Area Analysis of the Adaptive Design Table 5 shows the primary resources of the XC7VX485T-2FFG1761 FPGA [53]. Moreover, it shows the resources required for the image blending application utilizing an approximate accelerator, both static and adaptive implementation. Design checkpoint files (.DCP) are a snapshot of a design at a specific point in the flow, which includes the current netlist, any optimizations made during implementation, design constraints, and implementation results. For the static implementation, the .DCP file is 430 KByte only, while for the dynamic implementation, it is 17411 KByte. This increase in the file size is due to the logic which has been added to enable DPR, as well as the 20 different implementations for the reconfigurable module (RM). Moreover, the overhead of such logic is shown in the increased number of occupied slice LUTs and slice registers. However, both static and dynamic implementations have the same size of the bitstream file (692 KByte), which is to be downloaded into the FPGA. DPR enables downloading the partial *bitstream* into the FPGA rather than the full *bitstream*. Thus, downloading 692 KByte rather than 19799 KByte would be  $28.6 \times$  faster. Since different variablesize reconfigurable modules will be assigned to the same reconfigurable region,

|                                | .DCP       | Slice  | Slice     |        |        | Bonded |      | Bitstream    |
|--------------------------------|------------|--------|-----------|--------|--------|--------|------|--------------|
| Design                         | file KByte | LUTs   | registers | RAMB36 | RAMB18 | IOB    | DSPs | size (KByte) |
| XC7VX485T-<br>2FFG1761<br>FPGA | -          | 303600 | 607200    | 1030   | 2060   | 700    | 2800 | -            |
| Static design                  | 430        | 1472   | 357       | 235    | 51     | 65     | 0    | 19799        |
| Adaptive–<br>Top               | 17411      | 12876  | 15549     | 235    | 51     | 65     | 0    | 19799        |
| Adaptive–<br>Exact<br>RM       | 770        | 1287   | 0         | 0      | 0      | 0      | 0    | 692          |
| Adaptive–<br>Max Approx<br>RM  | 647        | 800    | 0         | 0      | 0      | 0      | 0    | 692          |
| Adaptive–<br>Min Approx<br>RM  | 458        | 176    | 0         | 0      | 0      | 0      | 0    | 692          |

 Table 5
 Area/size of static and adaptive approximate accelerator

it must be large enough to fit the biggest one, i.e., the exact accelerator in our methodology.
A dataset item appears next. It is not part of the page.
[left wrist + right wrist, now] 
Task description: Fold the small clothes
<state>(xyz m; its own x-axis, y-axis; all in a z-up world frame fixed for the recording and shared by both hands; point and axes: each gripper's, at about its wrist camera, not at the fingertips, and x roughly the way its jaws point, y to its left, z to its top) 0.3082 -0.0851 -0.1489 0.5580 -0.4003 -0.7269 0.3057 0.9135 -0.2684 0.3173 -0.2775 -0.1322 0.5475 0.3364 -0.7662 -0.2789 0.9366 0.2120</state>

Table 5 shows the main features of the Xilinx XC7VX485T-2FFG1761 device, including the number of slice LUTs, slice registers, and block RAM. The total capacity of block RAM is 37080 Kbit, which could be arranged as 1030 blocks of size 36Kbit each or 2060 blocks of size 18Kbit each. The reconfigurable module (RM) with exact implementation occupies 1287 slice LUTs. However, the number of slice LUTs occupied by the RM with approximate implementation varies from 800 to 176 LUTs. Thus, the area of the approximate RM varies from 62.16% to 13.68% of the area of the exact RM. Despite all of that, all 21 RMs have the same *bitstream* size of 692 KB.

## 4.5 Summary

To ensure the quality of approximation by design adaptation, we described the proposed methodology to adapt the architecture of the FPGA-based approximate design using dynamic partial reconfiguration. The proposed design with low power, reduced area, small delay, and high throughput is based on runtime adaptation for changing inputs. For this purpose, we utilized a lightweight and energy-efficient *design selector* built based on decision tree models. Such input-aware *design selector* determines the most suitable approximate architecture which satisfies user-given quality constraints for specific inputs. Then, the partial *bitstream* file of the selected design is downloaded into the FPGA. Dynamic partial reconfiguration allows quickly reconfiguring the FPGA devices without having to reset the complete

device. The obtained analysis results of the image blending application showed that it is possible to satisfy the TOQ with an accuracy of 81.82%, utilizing a partial *bitstream* file that is  $28.6\times$  smaller than the full *bitstream*.

# 5 Conclusions

Approximate computing has re-emerged as an energy-efficient computing paradigm for error-tolerant applications. Thus, it is promising to be within the architecture and algorithms of brain-inspired computing, which has massive device parallelism and the ability to tolerate unreliable operations. However, there are essential questions to be answered before approximate computing can be made a viable solution for energy-efficient computing, such as [54] (1) how much to approximate at the component level to be able to observe the gains at the system level, (2) how to measure the final quality of approximation, and (3) how to maintain the desired output quality of an approximate application.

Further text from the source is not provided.